All of which makes ‘Paul’ such a disappointing experience. British Sci-Fi nerds Graeme Willy (Pegg) and Clive Gollings (Nick Frost) travel to the nerd Mecca, Comic-Con, before setting off on a road trip taking in all the famous UFO hotspots. Graeme and Clive encounter Paul (voiced by Seth Rogan), an alien who has escaped from the military base where he was being held. Paul is tracked by Agent Zoil (Jason Bateman) under the instruction of The Big Man (Sigourney Weaver).

‘Paul’ peddles the usual insider references to the Spielberg/Lucas canon, the ironic veneration for the campy original ‘Star Trek’ series and the dissections of comic book culture found in countless Kevin Smith films. So, for example, the band in a biker bar plays the music from the Mos Eisley Cantina scene in ‘A New Hope’ and Paul claims to have been a creative consultant for ‘The X-Files’ and ‘E.T.’ – with a vocal cameo from Spielberg – which is fine if you’re aware of its significance, but means nothing to the casual viewer.

‘Paul’s’ concession to the mass audience is bucket loads of scatological humour, casual swearing and frequent allusions to the homoerotic nature of Graeme and Clive’s relationship. Pegg and Frost’s screenplay actively courts the Apatow audience, expunging much of the uniquely British flavour that made ‘Spaced’, ‘Shaun of the Dead’ and ‘Hot Fuzz’ so special. ‘Superbad’ director Greg Mottola fails to match the technical invention that Edgar Wright brought to previous Pegg/Frost vehicles – an integral part of what set them apart from anything else in the genre. The visual effects are passable, but would probably not pass muster in a less light-hearted context; it feels as though the actors are pitching their dialogue towards the space occupied by the alien, rather than interacting with it.

Pegg and Frost have the effortless chemistry that comes from years of friendship, but removed from their comfort zone, the dynamic fails to spark as it has in the past, their badinage dwarfed by the demands of the narrative and the scale of the project. Pegg and Frost play lovable man-children with their usual panache, but they seem trapped between the urge to joke around and the need to push the plot forwards, too in love with the subject matter to lampoon it with any conviction, embracing the archetypes rather than subverting them.

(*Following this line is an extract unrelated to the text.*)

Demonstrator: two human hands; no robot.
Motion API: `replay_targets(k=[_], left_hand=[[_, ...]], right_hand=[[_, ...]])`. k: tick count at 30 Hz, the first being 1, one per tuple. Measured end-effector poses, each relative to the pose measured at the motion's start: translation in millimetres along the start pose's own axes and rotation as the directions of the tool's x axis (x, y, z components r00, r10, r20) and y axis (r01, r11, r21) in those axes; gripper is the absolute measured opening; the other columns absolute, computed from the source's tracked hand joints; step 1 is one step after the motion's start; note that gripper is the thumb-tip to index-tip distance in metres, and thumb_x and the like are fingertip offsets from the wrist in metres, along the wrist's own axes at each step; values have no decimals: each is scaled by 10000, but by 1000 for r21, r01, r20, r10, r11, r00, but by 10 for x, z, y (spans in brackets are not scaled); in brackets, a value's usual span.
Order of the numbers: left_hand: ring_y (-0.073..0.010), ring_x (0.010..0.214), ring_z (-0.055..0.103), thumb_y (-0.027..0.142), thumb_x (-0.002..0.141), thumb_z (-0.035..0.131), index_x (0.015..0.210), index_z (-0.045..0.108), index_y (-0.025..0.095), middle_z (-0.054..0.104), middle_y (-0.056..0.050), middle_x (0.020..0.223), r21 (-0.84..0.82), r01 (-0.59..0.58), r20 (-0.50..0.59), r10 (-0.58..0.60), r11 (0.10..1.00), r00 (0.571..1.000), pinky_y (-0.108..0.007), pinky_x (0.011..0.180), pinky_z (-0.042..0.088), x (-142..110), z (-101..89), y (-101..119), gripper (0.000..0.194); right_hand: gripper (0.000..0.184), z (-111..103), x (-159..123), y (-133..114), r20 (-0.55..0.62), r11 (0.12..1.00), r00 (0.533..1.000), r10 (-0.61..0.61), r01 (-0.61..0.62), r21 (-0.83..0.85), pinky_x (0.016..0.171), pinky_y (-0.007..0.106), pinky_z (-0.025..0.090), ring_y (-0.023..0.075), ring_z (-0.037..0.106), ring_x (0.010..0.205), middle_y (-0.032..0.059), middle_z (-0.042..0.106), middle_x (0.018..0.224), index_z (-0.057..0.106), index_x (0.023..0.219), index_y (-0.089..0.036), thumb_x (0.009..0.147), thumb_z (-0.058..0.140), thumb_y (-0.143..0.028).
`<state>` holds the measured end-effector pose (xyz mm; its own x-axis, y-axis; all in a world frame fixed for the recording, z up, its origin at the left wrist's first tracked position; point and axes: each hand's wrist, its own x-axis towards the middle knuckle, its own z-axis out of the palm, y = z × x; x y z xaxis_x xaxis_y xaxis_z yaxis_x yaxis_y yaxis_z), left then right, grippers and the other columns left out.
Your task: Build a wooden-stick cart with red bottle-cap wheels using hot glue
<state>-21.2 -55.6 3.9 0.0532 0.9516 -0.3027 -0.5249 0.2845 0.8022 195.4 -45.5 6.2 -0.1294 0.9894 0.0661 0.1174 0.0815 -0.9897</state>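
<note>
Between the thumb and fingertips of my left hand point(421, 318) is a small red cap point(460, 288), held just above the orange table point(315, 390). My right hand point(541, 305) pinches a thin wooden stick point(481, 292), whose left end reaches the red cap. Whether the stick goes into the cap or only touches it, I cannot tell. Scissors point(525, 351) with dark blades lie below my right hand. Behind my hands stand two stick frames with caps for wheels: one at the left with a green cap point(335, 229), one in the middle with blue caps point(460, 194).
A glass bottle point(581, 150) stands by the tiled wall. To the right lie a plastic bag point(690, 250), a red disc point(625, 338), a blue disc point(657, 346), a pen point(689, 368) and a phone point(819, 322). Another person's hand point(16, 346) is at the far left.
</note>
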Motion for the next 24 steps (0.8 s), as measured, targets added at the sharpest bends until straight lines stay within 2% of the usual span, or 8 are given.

Rogan doesn’t diverge from the shtick that already feels tired by virtue of its sheer ubiquity, approximating the stoner idioms of the ‘the Dude’ from ‘The Big Lebowski’ – if aliens are as crass and irritating as this, we can be thankful they have never made contact. Bateman struggles to convey an air of menace, which makes sense by the end but hampers the film’s dramatic momentum. Elsewhere, Bill Hader and Joe Lo Truglio are Bateman’s bumbling sidekicks, while Kristen Wiig is the lightning rod for the film’s rationalist message as the Creationist who is enlightened by Paul and becomes Pegg’s love interest – listening to her learning profanity gets very boring very quickly.

The premise of ‘Paul’ was devised by Pegg and Frost on the set of ‘Shaun of the Dead’ as a means of alleviating boredom between takes, and its freeform origins are apparent on the screen; the narrative engine sputters along, locking into a pattern of pursuit and evasion, a set of ideas held together by the slenderest of threads, fleshed out by in-jokes referring to everything from ‘Mac and Me’ to ‘Capturing the Friedmans’. With the commercial failure of ‘Scott Pilgrim vs. the World’, the time has come for the Wright/Pegg/Frost triumvirate to reunite and complete their ‘Cornetto Trilogy’.